• _ASSIGNMENT_
At the line with "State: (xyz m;", start repeating the data, and continue line by line through the final line, exactly.

===

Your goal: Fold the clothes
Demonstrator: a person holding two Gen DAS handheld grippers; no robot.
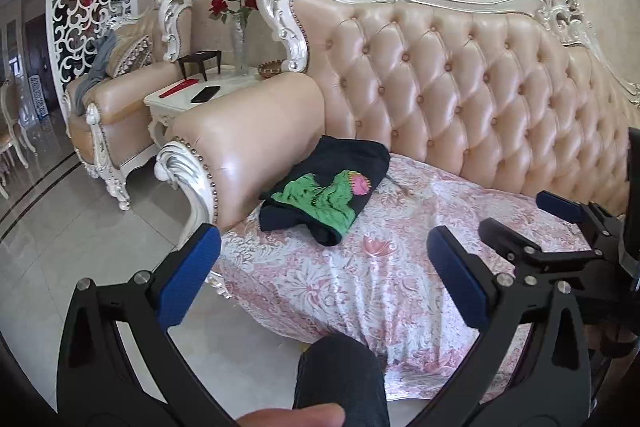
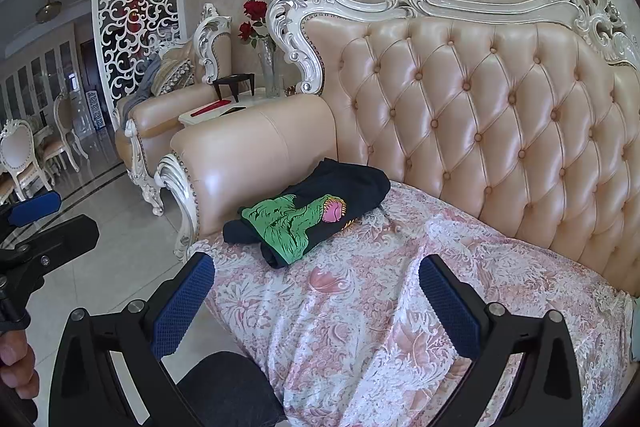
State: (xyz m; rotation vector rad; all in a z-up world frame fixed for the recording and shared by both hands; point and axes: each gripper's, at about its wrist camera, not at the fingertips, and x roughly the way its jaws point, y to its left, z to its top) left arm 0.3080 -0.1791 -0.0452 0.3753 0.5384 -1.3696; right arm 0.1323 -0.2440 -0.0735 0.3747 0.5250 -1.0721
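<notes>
A black T-shirt (image 1: 328,187) with a green dinosaur print lies folded on the sofa seat, close against the left armrest; in the right wrist view the T-shirt (image 2: 308,213) shows the same way. My left gripper (image 1: 324,259) is open, held back from the shirt over the seat's front edge, with nothing between its fingers. My right gripper (image 2: 316,279) is open too, hovering short of the shirt with nothing in it. The right gripper's fingers (image 1: 560,205) show at the right edge of the left wrist view.
The sofa seat carries a pink floral cover (image 2: 380,327). A padded armrest (image 1: 256,131) stands left of the shirt and the tufted backrest (image 2: 480,115) behind it. A side table (image 1: 200,93) with a vase, an armchair (image 1: 120,107), tiled floor and a person's knee (image 1: 340,379) lie nearby.
</notes>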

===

• _SOLUTION FOR THIS TASK_
State: (xyz m; rotation vector rad; all in a z-up world frame fixed for the recording and shared by both hands; point and axes: each gripper's, at about its wrist camera, not at the fingertips, and x roughly the way its jaws point, y to its left, z to its top) left arm 0.3080 -0.1791 -0.0452 0.3753 0.5384 -1.3696; right arm 0.1323 -0.2440 -0.0735 0.3747 0.5250 -1.0721
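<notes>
A black T-shirt (image 1: 328,187) with a green dinosaur print lies folded on the sofa seat, close against the left armrest; in the right wrist view the T-shirt (image 2: 308,213) shows the same way. My left gripper (image 1: 324,259) is open, held back from the shirt over the seat's front edge, with nothing between its fingers. My right gripper (image 2: 316,279) is open too, hovering short of the shirt with nothing in it. The right gripper's fingers (image 1: 560,205) show at the right edge of the left wrist view.
The sofa seat carries a pink floral cover (image 2: 380,327). A padded armrest (image 1: 256,131) stands left of the shirt and the tufted backrest (image 2: 480,115) behind it. A side table (image 1: 200,93) with a vase, an armchair (image 1: 120,107), tiled floor and a person's knee (image 1: 340,379) lie nearby.
</notes>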

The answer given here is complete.